Learned
Things that I've learned in 2004 (inspired by Elizabeth's financial lessons, and general musings about the year):
1) "Don't confuse your life with your career."
This was in a email-forward thing that my mom got at work, and sent to me, supposedly written by an old person looking back on her life. It's a good lesson for me, because sometimes I look at the the way my career has stalled, and feel like a failure. Or worse, I start to think of myself as "sales clerk at a pool store"! But that attitude comes from seeing myself as a title, or a category. I try not to look at others that way, and I don't think I should see myself that way either. I think that my career will always be a big part of me, but it's not the whole.
2) Take care of your money.
I've spent WAY too much money this year on finance charges, fees, etc. In order to be the independent, artistic woman "living from the tip jar" that I like to think I am, I need to conserve and be practical with my limited means.
3) Don't do things because you think other people would want you to do them.

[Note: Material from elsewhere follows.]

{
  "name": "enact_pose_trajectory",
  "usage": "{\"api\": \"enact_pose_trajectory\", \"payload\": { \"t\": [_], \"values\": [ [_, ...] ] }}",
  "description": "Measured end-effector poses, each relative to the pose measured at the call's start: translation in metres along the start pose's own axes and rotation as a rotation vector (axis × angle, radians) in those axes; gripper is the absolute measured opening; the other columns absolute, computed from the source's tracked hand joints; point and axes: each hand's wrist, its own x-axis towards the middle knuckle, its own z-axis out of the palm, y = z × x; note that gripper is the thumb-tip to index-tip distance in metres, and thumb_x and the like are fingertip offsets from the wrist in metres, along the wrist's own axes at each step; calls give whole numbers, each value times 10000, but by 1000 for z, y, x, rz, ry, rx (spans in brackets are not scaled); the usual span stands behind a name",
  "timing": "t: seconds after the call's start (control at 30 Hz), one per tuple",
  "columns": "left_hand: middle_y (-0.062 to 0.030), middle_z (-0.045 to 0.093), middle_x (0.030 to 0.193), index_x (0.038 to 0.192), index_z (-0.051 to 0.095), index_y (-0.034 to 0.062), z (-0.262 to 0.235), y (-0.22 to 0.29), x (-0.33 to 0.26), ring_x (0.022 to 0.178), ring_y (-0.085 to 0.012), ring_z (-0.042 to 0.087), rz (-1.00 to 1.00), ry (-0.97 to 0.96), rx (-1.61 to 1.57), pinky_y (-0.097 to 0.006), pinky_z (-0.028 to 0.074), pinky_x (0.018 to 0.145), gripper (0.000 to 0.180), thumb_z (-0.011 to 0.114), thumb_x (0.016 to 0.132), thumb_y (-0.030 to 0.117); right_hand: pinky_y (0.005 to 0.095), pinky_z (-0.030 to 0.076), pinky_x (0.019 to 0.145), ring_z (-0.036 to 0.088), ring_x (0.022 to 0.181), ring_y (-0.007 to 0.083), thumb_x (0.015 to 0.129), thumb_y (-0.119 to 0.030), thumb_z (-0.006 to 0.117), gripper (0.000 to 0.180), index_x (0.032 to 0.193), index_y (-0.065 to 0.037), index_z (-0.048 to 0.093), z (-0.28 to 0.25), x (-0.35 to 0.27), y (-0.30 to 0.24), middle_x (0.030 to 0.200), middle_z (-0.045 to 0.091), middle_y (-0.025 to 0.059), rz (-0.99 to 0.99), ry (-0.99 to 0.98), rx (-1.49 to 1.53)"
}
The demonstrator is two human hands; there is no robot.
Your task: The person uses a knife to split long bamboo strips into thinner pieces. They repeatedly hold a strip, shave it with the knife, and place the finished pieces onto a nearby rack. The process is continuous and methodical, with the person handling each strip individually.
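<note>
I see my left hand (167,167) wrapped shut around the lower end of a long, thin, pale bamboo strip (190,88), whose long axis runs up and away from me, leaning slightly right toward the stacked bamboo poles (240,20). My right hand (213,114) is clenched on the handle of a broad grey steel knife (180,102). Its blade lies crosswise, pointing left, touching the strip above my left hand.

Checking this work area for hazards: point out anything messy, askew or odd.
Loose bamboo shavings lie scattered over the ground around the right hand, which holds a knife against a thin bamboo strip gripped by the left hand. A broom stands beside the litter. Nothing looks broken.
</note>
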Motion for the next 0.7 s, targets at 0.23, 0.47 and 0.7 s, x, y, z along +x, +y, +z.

Even people who have your best interests at heart don't really know YOU. Take the time to figure out what you really want. I'm not against saying "I SHOULD do this", because I'm not entirely opposed to the concept of duty. But take the time to figure out where the "should" is coming from, and if it's authentic and true.
Also figuring out where to go next and what to do takes time, and and there aren't any quick answers. It's hard in our busy world to not settle for convenient, watered-down spirituality. I actually read an article in The Other Side magazine about a communion-to-go tray some churches serve. You've got to wrestle with the questions for a while before you get an epiphany, or at least a little glow of understanding.
4) Falling in love is a dangerous business.
I'd do it again, but not in such a foolhardy way. I read bell hooks' Communion after my breakup, and liked many of the ways she defines love. She believes that love is a choice you make consciously, not a force that consumes you. I don't know. It's weird to feel regretful, and yet not, but that's sort of how I feel.
5) Real friends are always better than virtual ones (people you talk to on the internet that you've never met).
This won't really speak to anyone else but me, unless you're a bit on an internet addict too.
6) Be organized.
As a person who likes to "go with the flow" and be creative, I find organization to be kind of restrictive. But I find that if I don't think ahead and plan for the future, I end up with a lot more problems that restrict the creative "flow" than the actual planning does. My trouble is knowing where to stop planning. I tend to get on a kick and just keep going.

1 Comments:
As for #1, I read a quote once that I believe was from Virginia Woolf's "A Room of One's Own". It was something like, "Your job in life is to become someone, not something." I think you're a fine someone, and that's that. I will say, though, that when I stopped teaching and got a job I didn't hate, I felt like I could be myself more so, which my life improved significantly.